- **TASK BRIEF**:
Every line that contains "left" must be located and copied from the data.

- **DATA EXTRACT**:
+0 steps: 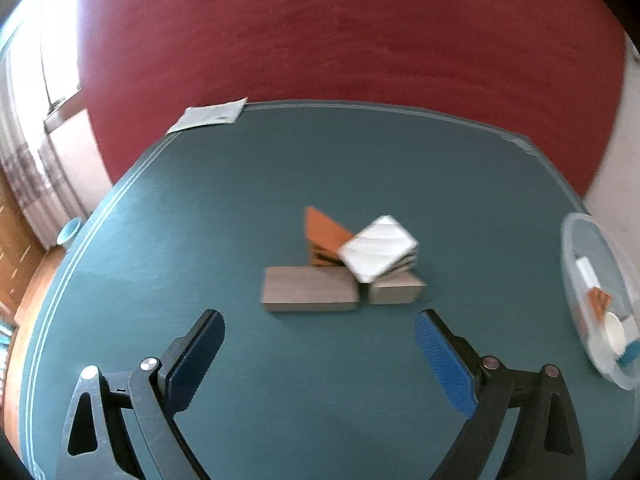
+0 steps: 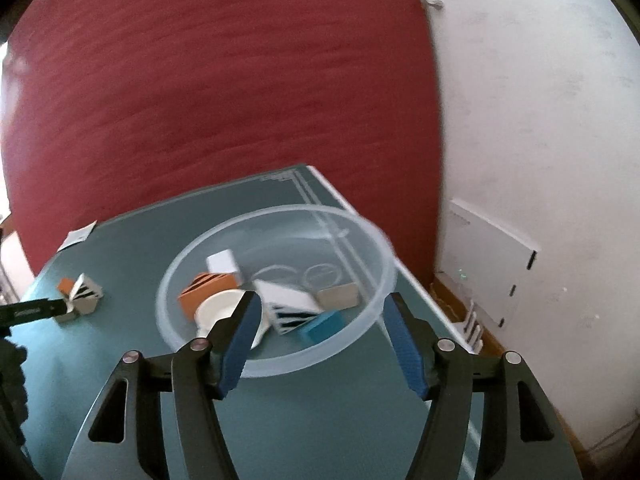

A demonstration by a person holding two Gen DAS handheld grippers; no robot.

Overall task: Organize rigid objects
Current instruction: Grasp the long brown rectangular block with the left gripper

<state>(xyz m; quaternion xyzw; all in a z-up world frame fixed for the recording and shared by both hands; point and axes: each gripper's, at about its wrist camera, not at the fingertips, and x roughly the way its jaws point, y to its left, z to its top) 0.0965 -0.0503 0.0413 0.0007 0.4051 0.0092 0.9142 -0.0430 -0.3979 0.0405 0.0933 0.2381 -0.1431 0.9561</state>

- **TASK OUTPUT**:
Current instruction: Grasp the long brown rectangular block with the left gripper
<state>(xyz m; quaternion xyzw; all in a z-up world frame fixed for the recording and shared by both hands; point and axes: each gripper's, at about its wrist camera, not at the fingertips, and x roughly the way its jaws point, y to its left, z to its top) 0.0965 -0.0503 0.0413 0.0007 0.4051 0.0092 0.9142 -0.0430 -0.3979 0.0405 0.0933 0.2381 -0.1431 0.9561</state>

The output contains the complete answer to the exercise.